Moving down the gravel paths among the black-clad French families, a small bunch of anemones in his hand, he saw Ilya Goldman standing contemplatively by the Walewska tomb, a small, gray temple-like structure with an iron railing across the front. Even from a distance, Khristo could see the changes. Formerly boyish and exuberant, Ilya had grown older than his years. He wore a well-cut suit with a white handkerchief in the breast pocket, a soft gray fedora, and a black mourner’s armband. His hands were clasped behind his back. Up close, there were lines of fatigue around his eyes, and when Ilya greeted him-they spoke Russian, as always-he seemed to animate his face with effort. They shook hands warmly, embraced, then spent a moment without words staring together at the Walewska tomb.

“Well then,” Ilya said at last, “what is the report from SHOEMAKER?”

“SHOEMAKER? “

“Yes, we are using professions, lately, for operational names. Even Banker and Moneylender. Out of deference to me, I think, the latter is not simply Jew.”

“Ah. Who am I, then?”

“A countess, of obscure origin and terribly poor, alas. With a French fascist for a lover, naturally. Very gamy stuff. Their views on lovemaking are quite … unusual. You would enjoy reading about it.”

“You’ve had somebody watching the Matrimonials all this time?”

“Oh yes. Since the day after you left Spain, in fact. Don’t be too flattered, though. We have many hands, and the busier they are kept, the less mischief they cause us.”

“Ilya, I must ask you. Are they getting close to me?”

He didn’t answer for a time. “They are looking, I can promise you that. Looking hard. But I am not in the Paris residency, you see, and I don’t know what they’re doing here. For the purposes of SHOEMAKER I am permitted to travel. Now, at my rezidentura- Copenhagen at the moment, but I may be moved any day-you are safe enough. We have a very long list. Since the Yezhovschina purges we seem to leak defectors everywhere. Finding them takes a cursed amount of time.”

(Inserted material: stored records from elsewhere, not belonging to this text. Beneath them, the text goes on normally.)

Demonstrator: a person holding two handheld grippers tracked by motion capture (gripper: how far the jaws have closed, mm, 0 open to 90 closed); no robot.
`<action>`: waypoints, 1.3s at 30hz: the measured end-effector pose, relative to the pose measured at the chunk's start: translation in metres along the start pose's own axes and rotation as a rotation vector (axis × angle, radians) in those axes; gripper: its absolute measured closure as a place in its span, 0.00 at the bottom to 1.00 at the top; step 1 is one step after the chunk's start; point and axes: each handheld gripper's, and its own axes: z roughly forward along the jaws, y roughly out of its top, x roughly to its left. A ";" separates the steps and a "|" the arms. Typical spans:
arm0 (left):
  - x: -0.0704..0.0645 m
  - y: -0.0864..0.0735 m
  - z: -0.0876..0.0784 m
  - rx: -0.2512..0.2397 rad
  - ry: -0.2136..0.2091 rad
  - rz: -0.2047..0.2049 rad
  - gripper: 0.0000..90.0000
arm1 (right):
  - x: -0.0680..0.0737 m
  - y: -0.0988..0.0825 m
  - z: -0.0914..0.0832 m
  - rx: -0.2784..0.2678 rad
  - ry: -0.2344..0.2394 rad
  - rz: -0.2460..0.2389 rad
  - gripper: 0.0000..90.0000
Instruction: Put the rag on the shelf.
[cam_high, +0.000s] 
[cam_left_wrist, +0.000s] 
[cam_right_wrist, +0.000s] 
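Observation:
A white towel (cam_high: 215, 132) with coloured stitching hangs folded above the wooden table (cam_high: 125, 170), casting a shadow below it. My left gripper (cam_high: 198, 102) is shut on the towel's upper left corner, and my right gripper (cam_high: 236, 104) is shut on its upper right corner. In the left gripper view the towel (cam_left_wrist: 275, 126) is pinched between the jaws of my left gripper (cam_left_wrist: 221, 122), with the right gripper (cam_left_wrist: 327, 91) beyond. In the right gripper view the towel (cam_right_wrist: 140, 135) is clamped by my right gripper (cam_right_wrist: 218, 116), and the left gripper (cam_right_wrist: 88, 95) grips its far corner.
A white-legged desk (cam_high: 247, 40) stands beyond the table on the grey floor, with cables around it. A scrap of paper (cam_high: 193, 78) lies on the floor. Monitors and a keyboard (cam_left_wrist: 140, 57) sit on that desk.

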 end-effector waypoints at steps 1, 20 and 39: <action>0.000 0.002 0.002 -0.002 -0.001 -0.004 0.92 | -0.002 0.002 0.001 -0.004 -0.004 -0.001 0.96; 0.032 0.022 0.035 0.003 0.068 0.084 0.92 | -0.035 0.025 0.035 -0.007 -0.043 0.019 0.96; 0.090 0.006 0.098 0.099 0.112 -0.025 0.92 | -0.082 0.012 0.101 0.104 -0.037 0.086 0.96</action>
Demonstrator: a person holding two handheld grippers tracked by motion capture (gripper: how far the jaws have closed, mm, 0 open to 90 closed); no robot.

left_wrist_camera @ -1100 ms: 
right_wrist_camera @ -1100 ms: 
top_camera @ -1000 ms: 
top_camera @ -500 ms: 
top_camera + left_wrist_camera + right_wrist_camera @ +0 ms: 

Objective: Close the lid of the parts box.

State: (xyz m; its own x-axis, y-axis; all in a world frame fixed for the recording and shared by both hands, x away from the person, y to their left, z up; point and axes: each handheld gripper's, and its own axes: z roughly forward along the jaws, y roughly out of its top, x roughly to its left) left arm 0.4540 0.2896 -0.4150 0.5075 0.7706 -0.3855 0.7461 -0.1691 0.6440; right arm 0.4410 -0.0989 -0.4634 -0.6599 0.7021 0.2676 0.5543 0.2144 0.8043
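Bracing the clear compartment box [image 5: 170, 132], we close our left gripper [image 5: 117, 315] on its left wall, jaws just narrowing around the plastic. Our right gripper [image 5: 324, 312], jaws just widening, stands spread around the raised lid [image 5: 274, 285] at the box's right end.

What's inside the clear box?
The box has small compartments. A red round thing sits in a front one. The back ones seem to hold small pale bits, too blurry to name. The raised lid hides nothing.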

“And you? How safe are you?”

He shrugged. “Who can say, who can say. They’ve shot ninety percent of the army generals, eighty percent of the colonels.”

“Who will fight the war?”

“There won’t be one. Stalin will keep us out of it, I can promise you that. We haven’t the officers to fight a war. There are some who say that the doubt cast on the loyalty of the army-generals’ plots and what have you-was in fact the work of German intelligence, Reinhard Heydrich and his so-called intellectual thugs. Quite good they are, quite, quite good. Meanwhile, on our side, the old guard is just about gone. Berzin, who ran things so well in Spain, was recalled ‘for discussions.’ He went, thinking that all could be explained, and they killed him, of course. All the Latvians, in fact-Latsis, Peters, the whole crowd. The Chekist Unschlikht is dead. Orlov has defected and is said to be writing a book. A grand housecleaning has been undertaken. All the Poles, Hungarians, Germans. We’re to be quite thoroughly Russian in future.”

“Will they purge Romanians?”

“Like me, you mean.”

“Yes.”

“One would suppose so, though here I am. Hard to say for how long. However, I do not intend to die. And that’s where you come in, my friend. The time may come when I will need your help. I sleep a little better having a friend on the outside, someone I can trust, for the day when I have to scamper.”